> _Task directions_: The answer is to be the lines of the material from its start through the line containing "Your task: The", each copied exactly; no pictures.

> _Supplied information_:
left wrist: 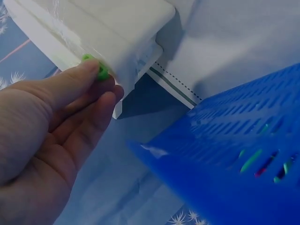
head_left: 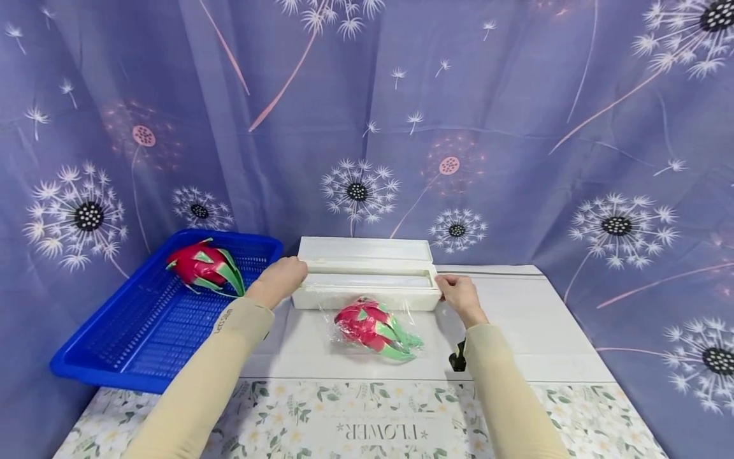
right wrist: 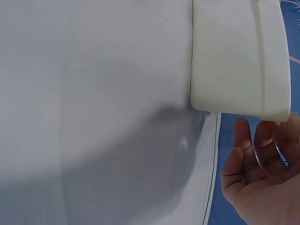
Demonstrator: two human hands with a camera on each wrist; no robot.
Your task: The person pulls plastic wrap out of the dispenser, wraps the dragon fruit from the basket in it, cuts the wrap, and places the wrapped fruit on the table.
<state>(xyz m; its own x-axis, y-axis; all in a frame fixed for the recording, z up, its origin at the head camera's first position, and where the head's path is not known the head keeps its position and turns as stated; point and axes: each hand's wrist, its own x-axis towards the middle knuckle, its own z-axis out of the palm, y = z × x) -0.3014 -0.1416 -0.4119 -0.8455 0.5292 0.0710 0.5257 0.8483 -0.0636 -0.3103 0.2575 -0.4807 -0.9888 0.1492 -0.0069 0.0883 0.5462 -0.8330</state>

> _Your solution_:
left wrist: 
head_left: 
right wrist: 
Demonstrator: two human hands with a camera on each wrist; no robot.
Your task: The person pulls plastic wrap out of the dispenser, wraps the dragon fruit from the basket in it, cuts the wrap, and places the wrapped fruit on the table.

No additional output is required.